MATI RASA KETIKA KORUPSI DAN BENCANA ALAM TAK LAGI MENGEJUTKAN

MATI RASA  KETIKA KORUPSI DAN BENCANA ALAM TAK LAGI MENGEJUTKAN

Di negeri ini, berita tentang korupsi dan bencana alam seolah menjadi santapan sehari-hari. Angka-angka fantastis korupsi, mulai dari yang terhangat pengoplosan Pertamax serta penyelundupan emas ratusan ton dan yang terlama skandal BLBI, kasus BHS, ASABRI dan banyak lainnya, seperti tak lagi mampu menggetarkan hati nurani. Masyarakat, yang dulu lantang menyuarakan kemarahan, kini tampak lesu, seolah mati rasa.

Korupsi, bagaikan kanker ganas, terus menggerogoti sendi-sendi kehidupan berbangsa dan bernegara. Uang rakyat yang seharusnya digunakan untuk membangun infrastruktur, meningkatkan kualitas pendidikan, dan memberikan pelayanan kesehatan yang layak, justru masuk ke kantong-kantong pribadi para koruptor.

Skandal pengoplosan Pertamax, misalnya, bukan hanya merugikan negara triliunan rupiah, tetapi juga merusak kepercayaan masyarakat terhadap pemerintah. Kasus BLBI, yang telah berlangsung selama puluhan tahun, masih menyisakan luka mendalam bagi bangsa ini. Begitu pula dengan kasus BHS dan penyelundupan emas, yang menunjukkan betapa rakusnya para koruptor dalam mengeruk kekayaan negara.

Di sisi lain, pemagaran laut yang mengharapkan sedimentasi air laut dan bencana alam terus melanda negeri ini. Banjir bandang, longsor, dan kebakaran hutan seolah menjadi langganan setiap tahun. Kerusakan lingkungan akibat eksploitasi yang berlebihan, ditambah dengan perubahan iklim, semakin memperparah keadaan.

Air bah yang melanda berbagai daerah, merendam rumah-rumah, merusak infrastruktur, dan merenggut nyawa, seperti tak lagi mampu membangkitkan kepedulian. Masyarakat, yang dulu sigap memberikan bantuan, kini tampak acuh tak acuh, seolah bencana alam adalah sesuatu yang wajar.

Ironisnya, di tengah maraknya korupsi dan bencana alam, para pemimpin negeri ini justru tampak bungkam. Pernyataan-pernyataan yang tegas dan mengutuk tindakan korupsi sangat minim. Begitu pula dengan upaya-upaya konkret untuk mencegah dan menanggulangi bencana alam.
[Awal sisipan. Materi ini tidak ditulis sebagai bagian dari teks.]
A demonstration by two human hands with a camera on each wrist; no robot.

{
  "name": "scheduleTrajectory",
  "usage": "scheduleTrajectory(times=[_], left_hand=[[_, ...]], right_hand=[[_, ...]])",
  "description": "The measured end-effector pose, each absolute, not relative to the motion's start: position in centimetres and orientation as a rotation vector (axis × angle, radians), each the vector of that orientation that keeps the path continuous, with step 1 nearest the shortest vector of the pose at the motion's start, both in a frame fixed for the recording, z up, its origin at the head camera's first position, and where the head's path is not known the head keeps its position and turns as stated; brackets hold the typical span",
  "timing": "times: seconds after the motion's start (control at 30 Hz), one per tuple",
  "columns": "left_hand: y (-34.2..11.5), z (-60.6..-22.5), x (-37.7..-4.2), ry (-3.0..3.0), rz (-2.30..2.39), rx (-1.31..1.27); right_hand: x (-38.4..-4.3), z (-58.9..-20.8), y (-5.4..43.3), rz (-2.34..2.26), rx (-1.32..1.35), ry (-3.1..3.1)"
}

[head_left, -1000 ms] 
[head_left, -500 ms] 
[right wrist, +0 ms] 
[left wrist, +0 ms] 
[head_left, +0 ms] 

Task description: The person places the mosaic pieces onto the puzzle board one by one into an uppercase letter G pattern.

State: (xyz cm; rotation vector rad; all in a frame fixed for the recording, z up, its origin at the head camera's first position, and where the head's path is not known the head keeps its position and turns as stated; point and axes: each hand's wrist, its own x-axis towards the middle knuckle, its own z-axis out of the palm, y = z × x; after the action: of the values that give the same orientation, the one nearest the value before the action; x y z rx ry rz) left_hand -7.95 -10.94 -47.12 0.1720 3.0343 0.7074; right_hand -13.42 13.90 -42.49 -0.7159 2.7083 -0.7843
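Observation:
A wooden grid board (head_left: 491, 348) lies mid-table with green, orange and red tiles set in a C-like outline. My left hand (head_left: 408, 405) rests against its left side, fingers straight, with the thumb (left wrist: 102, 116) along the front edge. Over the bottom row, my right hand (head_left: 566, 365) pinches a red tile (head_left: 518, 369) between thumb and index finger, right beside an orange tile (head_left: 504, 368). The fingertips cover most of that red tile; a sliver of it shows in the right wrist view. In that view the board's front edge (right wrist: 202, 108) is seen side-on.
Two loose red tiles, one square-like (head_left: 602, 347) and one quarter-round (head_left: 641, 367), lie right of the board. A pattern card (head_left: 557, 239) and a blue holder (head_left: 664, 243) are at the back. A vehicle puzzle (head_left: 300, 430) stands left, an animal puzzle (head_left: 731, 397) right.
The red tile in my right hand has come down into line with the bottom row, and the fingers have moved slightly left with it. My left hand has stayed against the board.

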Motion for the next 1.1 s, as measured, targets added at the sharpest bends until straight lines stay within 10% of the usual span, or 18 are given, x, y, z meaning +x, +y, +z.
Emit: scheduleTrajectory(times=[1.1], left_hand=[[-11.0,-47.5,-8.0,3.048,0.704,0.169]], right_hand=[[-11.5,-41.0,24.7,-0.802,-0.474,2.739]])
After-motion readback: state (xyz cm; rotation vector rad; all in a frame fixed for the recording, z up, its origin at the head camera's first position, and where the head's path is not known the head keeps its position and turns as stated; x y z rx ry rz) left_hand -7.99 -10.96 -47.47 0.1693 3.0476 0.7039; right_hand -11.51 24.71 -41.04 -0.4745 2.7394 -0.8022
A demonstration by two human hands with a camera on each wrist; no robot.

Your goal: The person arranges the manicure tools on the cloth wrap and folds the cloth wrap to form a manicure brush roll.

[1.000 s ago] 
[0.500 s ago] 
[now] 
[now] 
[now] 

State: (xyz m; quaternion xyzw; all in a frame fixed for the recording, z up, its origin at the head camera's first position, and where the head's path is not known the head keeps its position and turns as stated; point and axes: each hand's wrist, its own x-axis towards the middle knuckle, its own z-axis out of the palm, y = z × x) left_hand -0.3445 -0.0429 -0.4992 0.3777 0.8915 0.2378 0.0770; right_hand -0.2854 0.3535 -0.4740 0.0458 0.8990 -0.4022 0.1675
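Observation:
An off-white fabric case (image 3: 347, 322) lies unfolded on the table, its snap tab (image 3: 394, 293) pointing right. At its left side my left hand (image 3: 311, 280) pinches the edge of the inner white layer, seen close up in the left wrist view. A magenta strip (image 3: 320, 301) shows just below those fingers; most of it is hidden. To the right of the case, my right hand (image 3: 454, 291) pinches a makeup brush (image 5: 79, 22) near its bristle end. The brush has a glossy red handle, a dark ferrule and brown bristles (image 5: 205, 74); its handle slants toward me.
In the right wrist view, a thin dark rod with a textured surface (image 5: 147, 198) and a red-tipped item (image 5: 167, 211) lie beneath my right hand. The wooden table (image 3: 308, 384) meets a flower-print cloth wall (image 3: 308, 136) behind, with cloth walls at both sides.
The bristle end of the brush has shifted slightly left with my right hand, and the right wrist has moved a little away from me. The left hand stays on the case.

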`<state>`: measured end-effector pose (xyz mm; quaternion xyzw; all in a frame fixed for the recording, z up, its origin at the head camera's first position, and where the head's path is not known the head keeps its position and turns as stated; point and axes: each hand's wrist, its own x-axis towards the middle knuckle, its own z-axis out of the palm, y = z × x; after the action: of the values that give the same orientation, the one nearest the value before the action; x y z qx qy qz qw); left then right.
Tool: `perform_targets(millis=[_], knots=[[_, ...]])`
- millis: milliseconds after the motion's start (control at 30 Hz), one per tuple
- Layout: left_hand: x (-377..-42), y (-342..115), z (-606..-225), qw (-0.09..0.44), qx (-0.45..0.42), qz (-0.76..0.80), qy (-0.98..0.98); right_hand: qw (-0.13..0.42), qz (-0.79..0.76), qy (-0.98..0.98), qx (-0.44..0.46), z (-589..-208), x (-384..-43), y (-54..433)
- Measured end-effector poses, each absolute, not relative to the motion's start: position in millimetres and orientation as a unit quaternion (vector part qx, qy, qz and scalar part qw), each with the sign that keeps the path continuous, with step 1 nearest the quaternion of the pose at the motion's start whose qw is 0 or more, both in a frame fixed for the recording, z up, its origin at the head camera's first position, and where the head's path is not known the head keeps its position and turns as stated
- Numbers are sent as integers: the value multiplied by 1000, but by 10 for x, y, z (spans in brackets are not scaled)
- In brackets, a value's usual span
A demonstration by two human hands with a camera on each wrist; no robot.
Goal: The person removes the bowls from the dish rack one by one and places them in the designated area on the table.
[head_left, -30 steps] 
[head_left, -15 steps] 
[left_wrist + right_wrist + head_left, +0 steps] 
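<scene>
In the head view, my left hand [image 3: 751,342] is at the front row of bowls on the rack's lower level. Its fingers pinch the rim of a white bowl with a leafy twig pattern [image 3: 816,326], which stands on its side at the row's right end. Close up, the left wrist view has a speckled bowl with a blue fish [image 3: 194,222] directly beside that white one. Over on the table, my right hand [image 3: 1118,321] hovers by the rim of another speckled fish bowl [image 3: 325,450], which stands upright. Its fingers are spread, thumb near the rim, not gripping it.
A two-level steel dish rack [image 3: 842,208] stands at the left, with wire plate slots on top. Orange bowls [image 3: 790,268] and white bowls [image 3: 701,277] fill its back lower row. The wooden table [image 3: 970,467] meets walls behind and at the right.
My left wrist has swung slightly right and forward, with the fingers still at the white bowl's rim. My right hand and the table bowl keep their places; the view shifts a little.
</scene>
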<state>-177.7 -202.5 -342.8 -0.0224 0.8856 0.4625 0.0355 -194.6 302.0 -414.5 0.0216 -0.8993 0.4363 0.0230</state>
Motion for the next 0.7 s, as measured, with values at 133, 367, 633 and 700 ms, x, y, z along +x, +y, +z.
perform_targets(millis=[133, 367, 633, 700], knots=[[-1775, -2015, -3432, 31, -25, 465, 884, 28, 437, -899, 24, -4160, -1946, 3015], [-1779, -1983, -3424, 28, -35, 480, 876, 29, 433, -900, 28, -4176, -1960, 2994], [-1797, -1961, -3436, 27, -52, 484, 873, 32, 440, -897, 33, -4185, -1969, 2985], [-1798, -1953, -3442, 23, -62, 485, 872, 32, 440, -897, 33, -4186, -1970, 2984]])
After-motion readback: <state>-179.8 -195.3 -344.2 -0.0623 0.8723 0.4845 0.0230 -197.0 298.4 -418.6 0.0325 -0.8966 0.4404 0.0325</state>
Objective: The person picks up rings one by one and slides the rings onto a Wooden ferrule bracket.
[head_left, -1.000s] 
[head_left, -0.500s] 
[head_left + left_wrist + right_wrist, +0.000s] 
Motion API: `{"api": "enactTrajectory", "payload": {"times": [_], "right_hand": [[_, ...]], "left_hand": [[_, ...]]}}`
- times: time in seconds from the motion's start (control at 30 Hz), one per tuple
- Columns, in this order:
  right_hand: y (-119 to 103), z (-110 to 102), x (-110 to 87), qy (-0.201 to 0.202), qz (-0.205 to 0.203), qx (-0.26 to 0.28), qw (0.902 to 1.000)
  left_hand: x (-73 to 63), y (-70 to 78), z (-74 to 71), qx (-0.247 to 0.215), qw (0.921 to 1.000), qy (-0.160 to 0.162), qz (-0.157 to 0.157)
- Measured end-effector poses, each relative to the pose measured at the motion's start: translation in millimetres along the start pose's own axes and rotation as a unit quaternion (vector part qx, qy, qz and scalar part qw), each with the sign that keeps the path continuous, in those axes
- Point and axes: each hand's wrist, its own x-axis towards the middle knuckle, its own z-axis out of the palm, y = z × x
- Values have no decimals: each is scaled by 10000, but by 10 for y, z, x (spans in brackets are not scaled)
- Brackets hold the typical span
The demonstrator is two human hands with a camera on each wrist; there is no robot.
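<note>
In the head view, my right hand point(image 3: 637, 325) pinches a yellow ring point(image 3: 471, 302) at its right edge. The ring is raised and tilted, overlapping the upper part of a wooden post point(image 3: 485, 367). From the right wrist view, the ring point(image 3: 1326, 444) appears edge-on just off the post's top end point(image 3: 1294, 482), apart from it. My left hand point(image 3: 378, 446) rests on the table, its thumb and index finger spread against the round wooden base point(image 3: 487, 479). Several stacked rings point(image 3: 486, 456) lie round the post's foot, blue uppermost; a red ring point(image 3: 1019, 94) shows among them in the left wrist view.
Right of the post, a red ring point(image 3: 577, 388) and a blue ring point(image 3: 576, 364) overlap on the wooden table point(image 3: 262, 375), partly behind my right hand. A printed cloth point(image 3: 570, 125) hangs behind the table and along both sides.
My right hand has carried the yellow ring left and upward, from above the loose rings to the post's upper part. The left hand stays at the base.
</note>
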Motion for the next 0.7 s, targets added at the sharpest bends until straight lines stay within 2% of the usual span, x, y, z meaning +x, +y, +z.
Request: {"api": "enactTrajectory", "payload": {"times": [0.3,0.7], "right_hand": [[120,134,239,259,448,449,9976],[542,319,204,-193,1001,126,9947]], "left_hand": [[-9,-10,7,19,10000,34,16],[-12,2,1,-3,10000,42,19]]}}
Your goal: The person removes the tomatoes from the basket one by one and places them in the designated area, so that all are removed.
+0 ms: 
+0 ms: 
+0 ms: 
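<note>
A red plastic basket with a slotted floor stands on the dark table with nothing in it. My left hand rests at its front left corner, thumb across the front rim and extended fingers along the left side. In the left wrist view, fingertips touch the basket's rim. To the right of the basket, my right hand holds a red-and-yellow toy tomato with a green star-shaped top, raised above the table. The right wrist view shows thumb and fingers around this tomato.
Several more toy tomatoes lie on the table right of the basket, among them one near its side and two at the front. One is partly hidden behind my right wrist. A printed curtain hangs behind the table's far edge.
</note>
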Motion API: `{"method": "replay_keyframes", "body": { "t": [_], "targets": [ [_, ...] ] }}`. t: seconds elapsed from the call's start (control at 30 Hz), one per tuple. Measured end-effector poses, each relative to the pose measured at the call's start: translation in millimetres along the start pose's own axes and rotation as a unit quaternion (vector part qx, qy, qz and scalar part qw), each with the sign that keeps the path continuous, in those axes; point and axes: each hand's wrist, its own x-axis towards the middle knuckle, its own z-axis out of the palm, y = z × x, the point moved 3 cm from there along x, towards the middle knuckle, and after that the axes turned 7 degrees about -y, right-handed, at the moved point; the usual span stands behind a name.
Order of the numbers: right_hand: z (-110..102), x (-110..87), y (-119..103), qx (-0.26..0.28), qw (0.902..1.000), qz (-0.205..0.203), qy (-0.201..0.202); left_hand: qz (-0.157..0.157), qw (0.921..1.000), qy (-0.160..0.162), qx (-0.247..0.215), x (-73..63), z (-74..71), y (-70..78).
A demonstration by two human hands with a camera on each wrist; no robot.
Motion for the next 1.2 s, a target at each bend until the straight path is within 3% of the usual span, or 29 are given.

Para wakil rakyat, yang seharusnya menjadi suara hati nurani masyarakat, justru suaranya hamper tak terdengar, mereke terkesan lebih sibuk dengan urusan-urusan pribadi dan kelompok. Mereka seolah lupa bahwa amanah yang mereka emban adalah untuk memperjuangkan kepentingan rakyat. Kepentingan tanah dan airnya.

Mati rasa yang dialami masyarakat ini sangat mengkhawatirkan. Ini adalah tanda bahwa bangsa ini sedang sakit, bahwa nilai-nilai keadilan dan kepedulian telah luntur. Jika kondisi ini terus berlanjut, bukan tidak mungkin negeri ini akan hancur oleh korupsi dan bencana alam.

Kita tidak boleh membiarkan mati rasa ini terus berlanjut. Kita harus bangkit, menyuarakan kebenaran, dan menuntut keadilan. Kita harus mendesak para pemimpin untuk bertindak tegas dan bertanggung jawab.

Di tengah kegelapan, masih ada secercah harapan. Masih ada orang-orang yang peduli, yang terus berjuang melawan korupsi dan menjaga lingkungan. Masih ada organisasi-organisasi dengan “Jihad Konstitusi” yang bekerja keras untuk menciptakan perubahan.

Kita tidak boleh menyerah. Kita harus terus berjuang, sampai keadilan dan kepedulian kembali menjadi bagian dari jati diri bangsa ini.